◆ EXERCISE GOAL
Keep only the lines of the material below that contain the word "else". Copy those lines.

════════════════════

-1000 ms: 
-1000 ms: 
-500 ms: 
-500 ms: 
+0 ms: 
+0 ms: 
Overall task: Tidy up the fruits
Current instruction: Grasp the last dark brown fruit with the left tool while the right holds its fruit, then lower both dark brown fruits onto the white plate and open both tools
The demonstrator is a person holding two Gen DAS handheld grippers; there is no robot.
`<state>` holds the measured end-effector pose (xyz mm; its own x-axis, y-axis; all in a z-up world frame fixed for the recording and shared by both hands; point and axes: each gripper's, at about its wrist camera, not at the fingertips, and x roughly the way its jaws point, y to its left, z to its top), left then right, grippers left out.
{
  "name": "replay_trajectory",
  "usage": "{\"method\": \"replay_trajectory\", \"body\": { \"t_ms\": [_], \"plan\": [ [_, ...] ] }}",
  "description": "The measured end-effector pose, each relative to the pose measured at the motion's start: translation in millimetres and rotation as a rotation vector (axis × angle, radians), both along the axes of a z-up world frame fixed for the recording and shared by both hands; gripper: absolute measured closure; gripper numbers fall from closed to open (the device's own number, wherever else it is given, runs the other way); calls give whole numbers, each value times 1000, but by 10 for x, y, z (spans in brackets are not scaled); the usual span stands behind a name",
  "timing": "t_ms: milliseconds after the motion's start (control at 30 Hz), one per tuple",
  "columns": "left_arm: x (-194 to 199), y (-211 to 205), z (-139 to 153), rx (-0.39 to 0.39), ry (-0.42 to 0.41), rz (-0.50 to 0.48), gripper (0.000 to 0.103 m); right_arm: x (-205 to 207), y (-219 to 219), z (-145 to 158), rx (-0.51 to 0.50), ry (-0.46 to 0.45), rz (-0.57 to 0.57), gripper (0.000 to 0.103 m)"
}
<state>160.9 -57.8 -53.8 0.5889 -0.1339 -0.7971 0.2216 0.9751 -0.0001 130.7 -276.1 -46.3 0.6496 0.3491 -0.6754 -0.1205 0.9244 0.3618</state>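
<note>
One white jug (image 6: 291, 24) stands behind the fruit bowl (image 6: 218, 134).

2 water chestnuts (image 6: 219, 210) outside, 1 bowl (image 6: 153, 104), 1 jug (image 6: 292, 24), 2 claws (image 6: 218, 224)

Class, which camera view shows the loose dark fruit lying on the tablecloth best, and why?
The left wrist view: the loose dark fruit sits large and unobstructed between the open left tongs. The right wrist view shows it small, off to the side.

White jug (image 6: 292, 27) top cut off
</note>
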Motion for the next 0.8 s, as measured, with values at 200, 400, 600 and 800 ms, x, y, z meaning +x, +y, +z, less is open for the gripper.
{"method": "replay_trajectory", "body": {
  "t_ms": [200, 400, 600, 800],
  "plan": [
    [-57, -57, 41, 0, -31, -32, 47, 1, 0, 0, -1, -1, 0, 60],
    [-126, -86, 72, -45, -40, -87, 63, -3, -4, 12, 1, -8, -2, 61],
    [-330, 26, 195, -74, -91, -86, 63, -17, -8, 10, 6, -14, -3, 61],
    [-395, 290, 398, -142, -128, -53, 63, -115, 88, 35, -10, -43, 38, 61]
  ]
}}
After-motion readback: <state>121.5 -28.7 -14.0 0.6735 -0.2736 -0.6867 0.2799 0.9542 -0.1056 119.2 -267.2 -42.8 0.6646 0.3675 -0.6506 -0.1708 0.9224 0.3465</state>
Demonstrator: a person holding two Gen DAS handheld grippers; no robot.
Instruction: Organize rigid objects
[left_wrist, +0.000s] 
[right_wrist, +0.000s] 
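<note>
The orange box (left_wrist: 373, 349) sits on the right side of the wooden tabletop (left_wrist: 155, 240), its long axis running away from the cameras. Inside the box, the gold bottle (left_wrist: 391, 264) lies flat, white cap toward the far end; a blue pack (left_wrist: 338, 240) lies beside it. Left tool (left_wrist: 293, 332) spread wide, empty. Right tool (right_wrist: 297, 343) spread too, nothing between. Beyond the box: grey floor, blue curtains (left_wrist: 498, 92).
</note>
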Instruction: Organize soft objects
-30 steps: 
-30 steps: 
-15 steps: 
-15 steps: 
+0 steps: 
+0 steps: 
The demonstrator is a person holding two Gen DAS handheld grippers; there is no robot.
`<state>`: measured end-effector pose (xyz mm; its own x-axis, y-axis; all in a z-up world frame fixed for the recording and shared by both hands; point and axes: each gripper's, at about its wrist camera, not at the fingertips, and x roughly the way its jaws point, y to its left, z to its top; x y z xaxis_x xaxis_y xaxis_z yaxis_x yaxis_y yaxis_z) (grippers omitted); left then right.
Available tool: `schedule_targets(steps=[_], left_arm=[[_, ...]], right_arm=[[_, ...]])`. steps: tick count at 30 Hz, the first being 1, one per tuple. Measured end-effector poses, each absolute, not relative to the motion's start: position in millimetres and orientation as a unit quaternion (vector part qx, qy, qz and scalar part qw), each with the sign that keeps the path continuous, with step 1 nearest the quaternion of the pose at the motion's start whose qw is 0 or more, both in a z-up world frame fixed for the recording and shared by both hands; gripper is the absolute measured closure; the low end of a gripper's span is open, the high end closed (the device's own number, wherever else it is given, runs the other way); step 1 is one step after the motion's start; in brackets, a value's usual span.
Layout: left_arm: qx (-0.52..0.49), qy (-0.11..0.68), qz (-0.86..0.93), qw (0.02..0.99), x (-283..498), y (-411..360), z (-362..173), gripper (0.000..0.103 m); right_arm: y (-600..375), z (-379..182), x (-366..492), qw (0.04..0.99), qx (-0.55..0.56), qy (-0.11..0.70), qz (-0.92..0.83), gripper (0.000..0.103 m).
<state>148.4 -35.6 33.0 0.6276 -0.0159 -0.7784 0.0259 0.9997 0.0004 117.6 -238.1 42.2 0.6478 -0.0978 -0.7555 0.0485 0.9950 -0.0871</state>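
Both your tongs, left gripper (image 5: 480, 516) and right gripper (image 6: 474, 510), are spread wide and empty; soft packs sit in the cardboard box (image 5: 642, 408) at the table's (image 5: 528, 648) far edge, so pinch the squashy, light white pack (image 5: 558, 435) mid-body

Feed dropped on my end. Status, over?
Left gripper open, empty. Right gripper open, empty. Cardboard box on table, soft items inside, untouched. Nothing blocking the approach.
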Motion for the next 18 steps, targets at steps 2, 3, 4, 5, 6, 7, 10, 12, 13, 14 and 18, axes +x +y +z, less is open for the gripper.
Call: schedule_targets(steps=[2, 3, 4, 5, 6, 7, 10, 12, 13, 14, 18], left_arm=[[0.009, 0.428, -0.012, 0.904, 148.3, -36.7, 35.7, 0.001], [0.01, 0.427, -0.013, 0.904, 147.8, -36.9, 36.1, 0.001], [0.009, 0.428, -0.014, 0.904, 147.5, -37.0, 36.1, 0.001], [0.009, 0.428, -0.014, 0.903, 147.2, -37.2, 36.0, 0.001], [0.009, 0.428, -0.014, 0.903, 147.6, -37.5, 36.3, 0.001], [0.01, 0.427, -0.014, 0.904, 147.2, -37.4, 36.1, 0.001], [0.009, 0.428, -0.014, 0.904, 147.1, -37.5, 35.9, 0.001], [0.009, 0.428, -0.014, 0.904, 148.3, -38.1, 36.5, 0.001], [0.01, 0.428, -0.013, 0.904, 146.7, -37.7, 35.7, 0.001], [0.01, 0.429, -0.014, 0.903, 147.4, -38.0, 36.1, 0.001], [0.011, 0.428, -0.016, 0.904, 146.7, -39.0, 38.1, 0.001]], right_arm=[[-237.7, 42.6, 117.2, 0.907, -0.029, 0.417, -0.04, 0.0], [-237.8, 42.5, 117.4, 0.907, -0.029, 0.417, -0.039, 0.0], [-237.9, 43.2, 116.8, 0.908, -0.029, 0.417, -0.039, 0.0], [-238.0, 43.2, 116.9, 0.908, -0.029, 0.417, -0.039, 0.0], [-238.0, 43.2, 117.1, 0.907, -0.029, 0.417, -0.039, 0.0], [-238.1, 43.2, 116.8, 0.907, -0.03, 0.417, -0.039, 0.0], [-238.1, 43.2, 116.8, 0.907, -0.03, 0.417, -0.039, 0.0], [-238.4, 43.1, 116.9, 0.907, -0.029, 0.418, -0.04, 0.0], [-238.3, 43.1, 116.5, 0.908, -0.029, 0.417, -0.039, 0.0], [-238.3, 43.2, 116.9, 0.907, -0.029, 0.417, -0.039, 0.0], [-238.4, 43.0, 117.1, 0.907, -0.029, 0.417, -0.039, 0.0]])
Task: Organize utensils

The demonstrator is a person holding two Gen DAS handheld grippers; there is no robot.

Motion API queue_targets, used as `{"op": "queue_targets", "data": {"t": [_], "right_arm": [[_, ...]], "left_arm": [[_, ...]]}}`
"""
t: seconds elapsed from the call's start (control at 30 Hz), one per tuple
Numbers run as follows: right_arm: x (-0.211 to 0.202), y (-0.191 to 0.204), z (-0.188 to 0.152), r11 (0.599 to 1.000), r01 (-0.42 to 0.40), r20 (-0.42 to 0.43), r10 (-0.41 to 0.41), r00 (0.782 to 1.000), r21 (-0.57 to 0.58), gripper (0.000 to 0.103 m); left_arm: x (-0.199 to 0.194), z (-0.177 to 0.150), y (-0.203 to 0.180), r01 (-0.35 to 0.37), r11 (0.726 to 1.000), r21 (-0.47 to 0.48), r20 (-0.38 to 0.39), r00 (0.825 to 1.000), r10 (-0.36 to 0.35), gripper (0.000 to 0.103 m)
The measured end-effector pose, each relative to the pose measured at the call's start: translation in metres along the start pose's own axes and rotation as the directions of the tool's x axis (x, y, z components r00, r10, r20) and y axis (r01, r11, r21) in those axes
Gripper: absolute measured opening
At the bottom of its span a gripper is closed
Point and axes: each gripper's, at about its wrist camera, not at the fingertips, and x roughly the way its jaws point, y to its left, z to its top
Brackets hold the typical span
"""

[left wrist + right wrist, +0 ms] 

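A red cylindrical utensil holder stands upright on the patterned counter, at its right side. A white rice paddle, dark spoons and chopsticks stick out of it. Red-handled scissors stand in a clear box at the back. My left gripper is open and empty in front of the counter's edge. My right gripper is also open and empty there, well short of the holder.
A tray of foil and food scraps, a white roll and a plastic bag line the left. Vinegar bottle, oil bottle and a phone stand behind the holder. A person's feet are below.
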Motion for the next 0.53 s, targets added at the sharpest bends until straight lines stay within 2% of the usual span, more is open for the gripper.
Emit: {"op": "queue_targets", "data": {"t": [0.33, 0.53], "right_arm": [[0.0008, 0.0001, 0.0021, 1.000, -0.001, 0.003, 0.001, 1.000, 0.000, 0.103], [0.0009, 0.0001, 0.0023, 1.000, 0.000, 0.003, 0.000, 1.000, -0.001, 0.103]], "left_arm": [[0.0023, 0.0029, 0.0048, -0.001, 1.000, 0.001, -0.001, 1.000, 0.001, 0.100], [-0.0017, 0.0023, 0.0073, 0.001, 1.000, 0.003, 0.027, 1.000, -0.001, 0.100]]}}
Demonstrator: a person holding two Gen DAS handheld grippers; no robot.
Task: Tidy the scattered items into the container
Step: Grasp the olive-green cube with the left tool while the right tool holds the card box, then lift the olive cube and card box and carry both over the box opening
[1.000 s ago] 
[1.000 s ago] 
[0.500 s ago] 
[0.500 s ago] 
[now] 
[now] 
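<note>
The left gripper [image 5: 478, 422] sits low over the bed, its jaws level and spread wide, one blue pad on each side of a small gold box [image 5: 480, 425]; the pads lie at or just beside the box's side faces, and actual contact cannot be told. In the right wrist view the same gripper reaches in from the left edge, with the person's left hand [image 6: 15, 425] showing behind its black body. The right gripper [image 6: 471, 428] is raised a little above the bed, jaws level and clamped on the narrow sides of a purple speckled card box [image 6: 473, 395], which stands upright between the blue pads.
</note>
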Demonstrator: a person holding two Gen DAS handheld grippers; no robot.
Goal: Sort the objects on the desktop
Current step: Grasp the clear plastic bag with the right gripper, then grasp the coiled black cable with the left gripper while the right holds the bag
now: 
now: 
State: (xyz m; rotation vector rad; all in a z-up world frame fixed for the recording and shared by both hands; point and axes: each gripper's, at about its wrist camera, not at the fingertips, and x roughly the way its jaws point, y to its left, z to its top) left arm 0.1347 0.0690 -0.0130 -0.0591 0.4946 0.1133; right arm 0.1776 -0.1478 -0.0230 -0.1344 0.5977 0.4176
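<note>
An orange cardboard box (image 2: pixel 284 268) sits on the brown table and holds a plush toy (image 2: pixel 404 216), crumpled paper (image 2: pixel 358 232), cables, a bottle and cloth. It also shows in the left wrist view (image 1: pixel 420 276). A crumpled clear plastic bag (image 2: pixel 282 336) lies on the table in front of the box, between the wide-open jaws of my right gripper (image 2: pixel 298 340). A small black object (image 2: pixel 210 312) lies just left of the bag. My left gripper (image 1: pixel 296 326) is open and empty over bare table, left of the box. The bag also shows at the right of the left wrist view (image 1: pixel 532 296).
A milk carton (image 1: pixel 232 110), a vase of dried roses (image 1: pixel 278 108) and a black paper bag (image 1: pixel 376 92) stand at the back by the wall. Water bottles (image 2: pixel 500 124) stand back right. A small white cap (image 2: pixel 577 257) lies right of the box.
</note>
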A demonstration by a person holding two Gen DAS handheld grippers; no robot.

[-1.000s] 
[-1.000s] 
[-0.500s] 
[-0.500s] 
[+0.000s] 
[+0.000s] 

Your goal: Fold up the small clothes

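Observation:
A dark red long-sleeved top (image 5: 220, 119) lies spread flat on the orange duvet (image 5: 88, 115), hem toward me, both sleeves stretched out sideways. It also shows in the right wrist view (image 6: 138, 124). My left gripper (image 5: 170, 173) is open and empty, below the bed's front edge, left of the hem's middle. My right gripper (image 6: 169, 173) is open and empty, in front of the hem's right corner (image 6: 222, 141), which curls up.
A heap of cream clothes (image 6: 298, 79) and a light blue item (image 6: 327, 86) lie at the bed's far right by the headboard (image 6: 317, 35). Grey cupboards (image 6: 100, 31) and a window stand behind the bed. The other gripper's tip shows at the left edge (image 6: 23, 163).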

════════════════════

◆ TASK ANSWER
  "description": "The measured end-effector pose, each relative to the pose measured at the motion's start: translation in millimetres and rotation as a rotation vector (axis × angle, radians), both along the axes of a z-up world frame fixed for the recording and shared by both hands; gripper: absolute measured closure; gripper numbers fall from closed to open (the device's own number, wherever else it is given, runs the other way); calls give whole numbers, each value times 1000, but by 10 for x, y, z (spans in brackets are not scaled); the usual span stands behind a name",
Available tool: `schedule_targets(steps=[_], left_arm=[[_, ...]], right_arm=[[_, ...]])`. steps: tick count at 30 Hz, the first being 1, one per tuple. Measured end-effector poses, each absolute, not relative to the motion's start: position in millimetres and orientation as a unit quaternion (vector part qx, qy, qz and scalar part qw), each with the sign that keeps the path continuous, with step 1 nearest the quaternion of the pose at the motion's start whose qw is 0 or more, both in a z-up world frame fixed for the recording and shared by both hands; gripper is the absolute measured closure; the low end of a gripper's span is open, the high end closed (the device's own number, wherever else it is given, runs the other way); step 1 is one step after the motion's start; in brackets, a value's usual span.

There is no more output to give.